Interview with Mary Wiseman for Out and Elected in the USA
Q: Tell me about your campaign. I know there were some negative attacks.
A: When I was first running, I was openly out, but it had never received any media attention or comment. Coming at it from a neighborhood activist background, I had zero name recognition when I started to run for elected office. I didn’t have any until someone in the community anonymously sent these postcards to various community leaders and voters saying that people shouldn’t vote for me in the primary because I was a threat to traditional family values. Well, everybody got so mad that people would say that. I had complete strangers coming up and saying, “I don’t know you from Adam, but I’m going to vote for you because that is just plain mean what they did to you.” This also created a lot of media interest and my name recognition went from zero to my being one of the highest vote-getters in the primary.
This was actually very fun because it was a classic case of someone trying to do lesbian-baiting, trying a negative attack, and it being turned right around. It really backfired. There were people in the media who received the post cards, who then wanted to call and ask about my reaction – which was, and still is, that there are always going to be people in the community who try to succeed by dividing people rather than working with what we have in common, and how we can use that common ground to build on it for the success of our community. So, it gave me an opportunity to make a pitch for tolerance, a pitch for acceptance, and I tried to explain that these were some of the things I stood for.

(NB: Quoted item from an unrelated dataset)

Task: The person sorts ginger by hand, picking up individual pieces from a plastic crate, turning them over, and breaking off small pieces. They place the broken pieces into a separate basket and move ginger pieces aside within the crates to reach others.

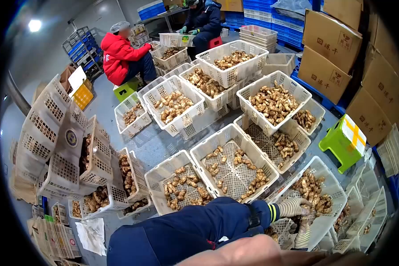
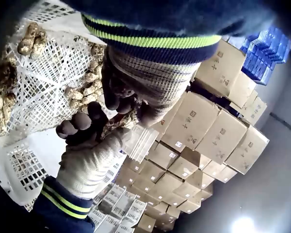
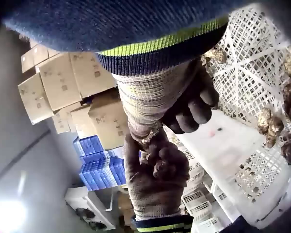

Then there was a big hunt on in the media to find out who it was that sent the postcards. They could never get it verified one way or the other, so is was a story that ran for a couple of weeks. And it all ended up being focused on, “look at these mean, intolerant people,” because other than saying, “Mary Wiseman is gay,” they didn’t have anything else to say about the fact that she is running. They wouldn’t say that I had bad ideas, or they wouldn’t say that I wasn’t qualified, you know, because they couldn’t. The only thing they could attack me for was my sexual orientation, and the community, and particularly the media, said that it was just out of bounds and irrelevant.
Q: You tried to enact some non-discrimination language for Dayton that ultimately failed. How did that play out and what did you learn?
A: That has been a very challenging struggle here in Dayton, and I think I can honestly say that I think I’ve gone from being a rookie to being an experienced politician and public servant. It was one of those experiences that was disappointing. And I can’t help but thinking that part of the conservative or moderately conservative part of the community said, “OK. We went far enough by electing a lesbian, but don’t push it too far by amending your non-discrimination ordinance to include sexual orientation.” Which I thought was really unfortunate. So there definitely has been some backlash. And to see that my colleagues decided to “compromise” on the issue instead of take a stand on it after having told the gay and lesbian community for years and years that they would strongly support a non-discrimination ordinance – that was a real eye-opener as well.
Q: Any other observations about your city?
A: Dayton is a community that remains very divided along racial lines. One of the things that public service has really opened my eyes to is how difficult it is to bridge the racial divide in our community, and part of the dynamic I encounter is that GLBT issues are so far off the table. They aren’t even on the radar screen for so may groups around here who have in their mission statements to work for social justice and equality for all because our community is so mired in this racial divide. As someone of white privilege, you know that the issues are there, but you never know how deep they run until you put yourself in the middle of the stream. It has really shown how much work our particular community has to do in those racial justice issues before we can get on the radar screen and make some better progress for ourselves.